From: Kévin Le Gouguec
Subject: Re: Rebasing vs. merging
Date: Wed, 19 Aug 2020 11:49:39 +0200
User-agent: Gnus/5.13 (Gnus v5.13) Emacs/28.0.50 (gnu/linux)

Teemu Likonen <tlikonen@iki.fi> writes:

> Another "philosophical" issue with rebasing is that the resulting code
> is not necessarily tested anymore. I mean:
>  1. Write new code based on upstream commit AAAA.
>  2. Test the new code: OK, it's working.
>  3. Want to push the code to the upstream.
>  4. Upstream branch has advanced to commit BBBB.
>  5. "git pull --rebase" so that the new code is now based on BBBB.
>  6. "git push" pushes untested code to the upstream.

How is the --rebase flag responsible for the ultimate issue (untested
code pushed upstream)?  Step 6 could happen just as well with a merge
unless I'm missing something?

>       So it can be seen: "My branch really worked, just 'git checkout'
> it and try, but it broke when I merged it with the upstream. Now let's
> find out why these two branches together cause trouble." Maybe this kind
> of recorded development history is useful in bug hunting too.

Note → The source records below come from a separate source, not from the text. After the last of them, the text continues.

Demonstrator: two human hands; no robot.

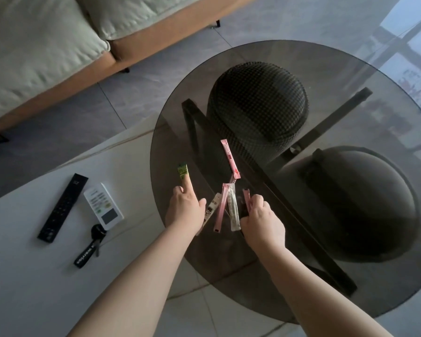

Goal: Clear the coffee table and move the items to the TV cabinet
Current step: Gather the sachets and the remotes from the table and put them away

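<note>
Several slim stick packets lie on the round smoked-glass coffee table (301,59). A pink packet (229,156) lies farthest out. A green packet (183,170) is under the extended forefinger of my left hand (185,210). A white packet (210,211), a second pink packet (220,207) and a clear-wrapped packet (233,210) lie between my hands. My right hand (261,218) is closed around a third pink packet (246,197), whose top sticks out above the fingers.
A lower white tabletop (22,276) on the left holds a black remote (63,207), a white remote (103,206) and keys with a black strap (90,246). Two dark round stools (258,103) show through the glass. A sofa (58,45) stands at the back left.
</note>
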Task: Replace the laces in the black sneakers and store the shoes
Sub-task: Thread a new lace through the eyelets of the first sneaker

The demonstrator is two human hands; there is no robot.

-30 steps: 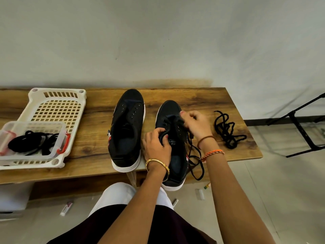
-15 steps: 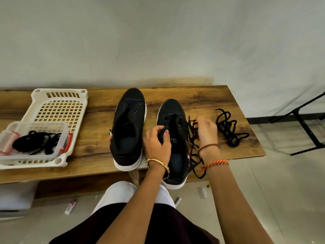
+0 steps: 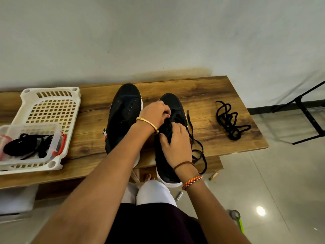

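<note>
Two black sneakers with white soles stand toe-away on a wooden bench (image 3: 207, 95). The left sneaker (image 3: 125, 110) has bare eyelets and no lace. On the right sneaker (image 3: 169, 103), my left hand (image 3: 155, 112) reaches across and pinches the black lace (image 3: 192, 131) near the upper eyelets. My right hand (image 3: 176, 144) grips the tongue and side of that same shoe. The lace's loose ends trail off the shoe's right side and over the bench edge.
A loose bundle of black lace (image 3: 228, 120) lies at the bench's right end. At the left, a white plastic basket (image 3: 51, 106) carries a clear box (image 3: 52, 148) with more black laces. A black stand (image 3: 309, 113) is on the floor to the right.
My left hand moved up from the shoe's tongue to the upper eyelets. My right hand came back from the lace at the shoe's right side and now grips the shoe.
</note>
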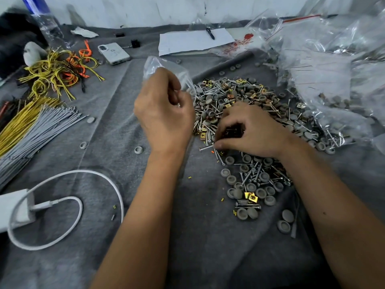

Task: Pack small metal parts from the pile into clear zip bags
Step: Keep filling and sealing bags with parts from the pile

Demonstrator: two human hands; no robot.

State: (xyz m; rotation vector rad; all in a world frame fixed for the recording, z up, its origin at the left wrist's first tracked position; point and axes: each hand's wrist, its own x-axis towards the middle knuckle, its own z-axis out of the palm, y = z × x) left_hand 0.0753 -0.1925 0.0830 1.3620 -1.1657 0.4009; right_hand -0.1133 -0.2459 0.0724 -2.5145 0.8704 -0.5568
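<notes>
Far left edge of frame: a white charger block (14, 209) with its white cable (68, 205) looped on the grey cloth (208, 257). Above it, a fan of grey cable ties (37, 132) beside yellow ones; upper left, a tangle of yellow and orange wires (56, 74) and a clear water bottle (44, 21). A white phone (114, 53) lies face down just right of the wires.

Centre: left hand (164, 115) raised above the cloth, fingers curled and pinching a clear zip bag (160, 65), which stands up behind the knuckles. Bag contents cannot be made out.

Right of centre: pile of small metal parts (239, 97), screws, brass-coloured clips and grey round caps mixed, spreading from mid-frame down to lower right. Right hand (250, 130) rests on the near side of the pile, fingers curled down round a clutch of dark and brass-coloured pieces; slightly blurred, so exact count not readable.

Upper centre: sheet of white paper (195, 40) with a pen (210, 33) on it.

Right edge: heap of clear plastic bags (333, 65), some holding grey caps.
</notes>
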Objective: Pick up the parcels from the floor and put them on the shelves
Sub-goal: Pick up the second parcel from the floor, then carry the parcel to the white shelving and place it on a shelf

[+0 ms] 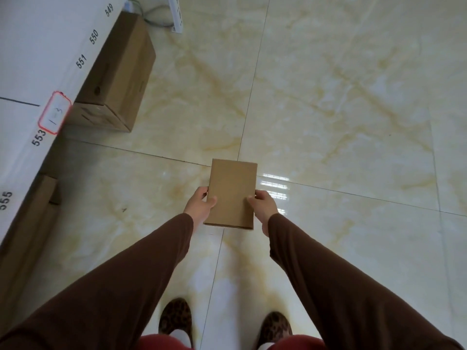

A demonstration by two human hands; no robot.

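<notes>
I hold a small flat brown cardboard parcel (231, 190) in both hands, above the tiled floor in the middle of the view. My left hand (201, 204) grips its left edge and my right hand (264, 207) grips its right edge, thumbs on top. A white shelf (32, 59) with printed numbers 549 to 555 along its front edge runs down the left side. Its top surface is bare where I see it.
A large brown carton (118, 77) sits on the floor under the shelf edge, and another carton (30, 223) lies lower left. A white upright (177, 13) and cables are at the top. Glossy marble floor tiles (341, 109) spread to the right. My feet (177, 322) are below.
</notes>
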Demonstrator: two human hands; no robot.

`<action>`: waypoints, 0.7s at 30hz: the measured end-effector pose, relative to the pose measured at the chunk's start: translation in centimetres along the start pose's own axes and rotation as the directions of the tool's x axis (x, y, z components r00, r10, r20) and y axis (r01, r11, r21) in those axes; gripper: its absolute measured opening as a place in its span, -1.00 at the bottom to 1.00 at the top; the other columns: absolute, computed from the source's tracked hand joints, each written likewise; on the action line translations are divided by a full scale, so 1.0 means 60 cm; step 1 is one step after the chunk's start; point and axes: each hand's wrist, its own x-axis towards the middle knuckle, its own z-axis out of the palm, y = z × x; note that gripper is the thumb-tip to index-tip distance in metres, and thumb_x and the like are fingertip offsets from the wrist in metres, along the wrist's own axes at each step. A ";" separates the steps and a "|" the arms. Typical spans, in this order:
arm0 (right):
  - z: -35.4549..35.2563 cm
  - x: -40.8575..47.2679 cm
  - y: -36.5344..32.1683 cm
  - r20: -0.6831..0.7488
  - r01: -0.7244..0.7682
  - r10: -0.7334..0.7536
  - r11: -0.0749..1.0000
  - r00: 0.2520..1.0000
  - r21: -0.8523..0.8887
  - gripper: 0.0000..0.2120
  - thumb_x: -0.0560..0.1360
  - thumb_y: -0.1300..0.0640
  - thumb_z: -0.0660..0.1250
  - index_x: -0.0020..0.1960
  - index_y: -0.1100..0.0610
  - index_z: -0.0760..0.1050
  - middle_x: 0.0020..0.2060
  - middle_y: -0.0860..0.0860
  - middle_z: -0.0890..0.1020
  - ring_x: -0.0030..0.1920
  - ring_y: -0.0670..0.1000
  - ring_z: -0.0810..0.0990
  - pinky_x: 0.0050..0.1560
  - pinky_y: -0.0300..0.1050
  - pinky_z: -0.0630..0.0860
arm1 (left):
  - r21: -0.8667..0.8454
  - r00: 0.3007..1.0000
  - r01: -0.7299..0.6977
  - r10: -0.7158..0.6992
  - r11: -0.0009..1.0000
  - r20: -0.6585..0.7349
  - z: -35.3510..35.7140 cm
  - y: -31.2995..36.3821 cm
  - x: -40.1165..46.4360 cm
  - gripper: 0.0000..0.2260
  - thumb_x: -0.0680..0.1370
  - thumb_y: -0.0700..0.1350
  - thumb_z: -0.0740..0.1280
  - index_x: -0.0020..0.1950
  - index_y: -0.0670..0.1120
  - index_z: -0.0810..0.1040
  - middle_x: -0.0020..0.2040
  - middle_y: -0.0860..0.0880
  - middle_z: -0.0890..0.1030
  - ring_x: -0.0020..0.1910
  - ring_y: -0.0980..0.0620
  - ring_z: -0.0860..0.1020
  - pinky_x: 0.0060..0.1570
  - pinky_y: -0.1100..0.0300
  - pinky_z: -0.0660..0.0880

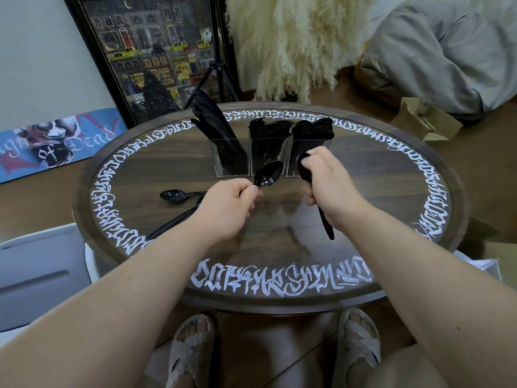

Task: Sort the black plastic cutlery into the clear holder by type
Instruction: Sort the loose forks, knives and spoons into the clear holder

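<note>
On the left of the round tabletop (391, 191), with its ring of white lettering, a loose black spoon (174, 195) lies flat, and just near of it another black utensil (173, 219) runs diagonally, its head hidden behind the wrist. The left hand (226, 211) pinches a spoon (267, 174) by the neck, bowl pointing far-right toward the clear holder (268, 158). That holder stands at the far middle: knives (215, 127) in its left compartment, forks (268, 127) in the middle, spoons (313, 128) on the right. The right hand (327, 183) curls around another spoon (305, 166), bowl up beside the right compartment, handle pointing near.
</note>
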 end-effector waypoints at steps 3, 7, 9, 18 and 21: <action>-0.003 -0.001 0.000 0.000 0.008 -0.008 0.999 1.000 -0.031 -0.84 0.51 0.28 0.16 -0.21 0.25 0.46 -0.31 0.10 0.43 -0.32 0.02 0.43 -0.30 -0.10 0.42 | -0.045 0.999 0.034 -0.035 0.998 -0.022 0.001 -0.001 0.002 -0.72 0.64 -0.11 0.13 -0.18 -0.03 0.55 -0.24 0.01 0.57 -0.34 0.13 0.48 -0.30 0.27 0.39; -0.001 -0.007 -0.004 0.046 0.037 -0.037 0.999 0.998 -0.004 -0.77 0.45 0.34 0.33 -0.29 0.08 0.60 -0.44 -0.06 0.54 -0.44 -0.13 0.40 -0.35 -0.29 0.34 | -0.142 0.998 0.066 -0.069 0.988 -0.014 0.006 0.001 0.004 -0.74 0.65 -0.14 0.11 -0.06 -0.11 0.58 -0.30 0.09 0.51 -0.32 0.13 0.51 -0.24 0.23 0.43; 0.004 -0.009 -0.005 0.043 -0.007 0.001 0.992 0.999 0.125 -0.81 0.44 0.38 0.37 -0.24 0.12 0.54 -0.46 -0.03 0.53 -0.47 -0.11 0.45 -0.38 -0.25 0.42 | -0.177 0.997 0.071 -0.073 0.982 -0.004 0.009 0.002 0.005 -0.74 0.65 -0.15 0.11 -0.14 -0.04 0.54 -0.31 0.06 0.50 -0.31 0.13 0.55 -0.19 0.20 0.46; 0.014 -0.011 -0.001 0.098 -0.195 0.172 0.915 0.980 0.354 -0.78 0.49 0.37 0.34 -0.20 0.14 0.36 -0.32 0.09 0.59 -0.39 -0.02 0.63 -0.34 -0.19 0.56 | -0.230 0.994 0.085 -0.068 0.969 0.083 0.021 0.017 -0.003 -0.76 0.66 -0.15 0.08 -0.05 -0.15 0.52 -0.25 -0.03 0.49 -0.32 0.01 0.60 -0.21 0.09 0.49; 0.018 -0.010 0.007 0.066 -0.169 0.157 0.953 0.985 0.250 -0.79 0.48 0.32 0.38 -0.21 0.14 0.38 -0.37 0.07 0.58 -0.41 -0.04 0.60 -0.35 -0.20 0.52 | -0.158 0.997 0.026 -0.014 0.987 0.072 0.021 0.019 -0.004 -0.71 0.65 -0.11 0.10 -0.24 -0.12 0.43 -0.34 -0.11 0.51 -0.39 0.01 0.47 -0.30 0.17 0.39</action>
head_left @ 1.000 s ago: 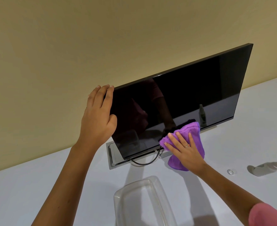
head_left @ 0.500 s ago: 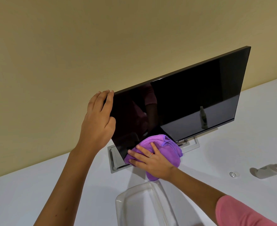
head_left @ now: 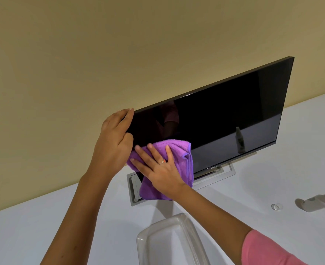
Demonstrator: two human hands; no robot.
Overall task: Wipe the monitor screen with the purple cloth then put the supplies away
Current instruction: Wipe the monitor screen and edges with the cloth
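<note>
**deskguy:** Where's the cloth at right now? The purple cloth (head_left: pixel 174 167) is bunched against the lower left corner of the monitor (head_left: pixel 224 119), centre of the frame, with its tail hanging down over the stand (head_left: pixel 214 178). The right hand (head_left: pixel 160 169) has flat, spread fingers pressing it on the glass, so it's pushing rather than clenching. The left hand (head_left: pixel 114 138) is wrapped round the screen's left edge, bracing it.

**pixelwipe:** Makes sense. The cloth looks soft and floppy, so a flat palm works. I'd guess the panel is light and tippy and the glass marks easily, so hold the bezel, not the screen face.

**deskguy:** Compared to a second ago, the cloth has slid from mid-bottom of the screen over to the left corner. The left hand stayed on that edge. The bottle (head_left: pixel 316 203) and little cap (head_left: pixel 276 206) at lower right and the clear tray (head_left: pixel 169 243) at the bottom haven't budged.
</note>
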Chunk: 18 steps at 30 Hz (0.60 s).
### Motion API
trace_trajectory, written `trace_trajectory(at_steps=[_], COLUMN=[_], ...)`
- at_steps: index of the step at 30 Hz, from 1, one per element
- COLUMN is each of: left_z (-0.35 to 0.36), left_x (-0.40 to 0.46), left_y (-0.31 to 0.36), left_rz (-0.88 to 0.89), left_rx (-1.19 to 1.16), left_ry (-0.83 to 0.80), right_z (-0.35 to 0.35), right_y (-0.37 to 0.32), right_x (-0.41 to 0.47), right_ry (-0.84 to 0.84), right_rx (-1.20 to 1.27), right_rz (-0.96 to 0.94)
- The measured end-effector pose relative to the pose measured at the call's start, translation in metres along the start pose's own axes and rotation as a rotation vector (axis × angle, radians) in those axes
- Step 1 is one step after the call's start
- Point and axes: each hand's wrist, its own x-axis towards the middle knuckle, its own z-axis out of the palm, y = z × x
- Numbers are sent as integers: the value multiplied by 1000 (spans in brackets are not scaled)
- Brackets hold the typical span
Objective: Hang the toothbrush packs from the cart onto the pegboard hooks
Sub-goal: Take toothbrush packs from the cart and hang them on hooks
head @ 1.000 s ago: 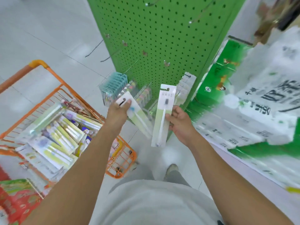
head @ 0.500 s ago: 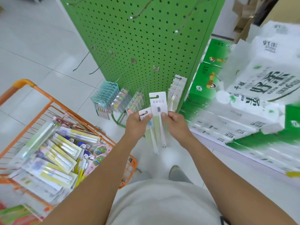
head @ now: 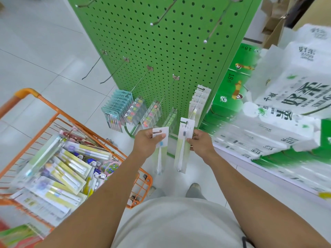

Focusing on merge commits may be a good heuristic to find *when*
(i.e. at which recorded point in the VC history) things broke, but it's
not a big help to find *why* IMO.  No issue will show up on either
branch until the merge, so you're just left with an unintelligibly big
diff to make sense of.

When it comes to bug hunting, I find it more straightforward to bisect
on a linear history.  Eventually I'll find which rebased commit is
responsible for the breakage, and it will be easier to find the issue in
this individual commit's diff.

I don't have a strong opinion on rebasing vs. merging, although FWIW I
do find merge commits noisy, and as explained above they make it less
straightforward (for me) to bisect.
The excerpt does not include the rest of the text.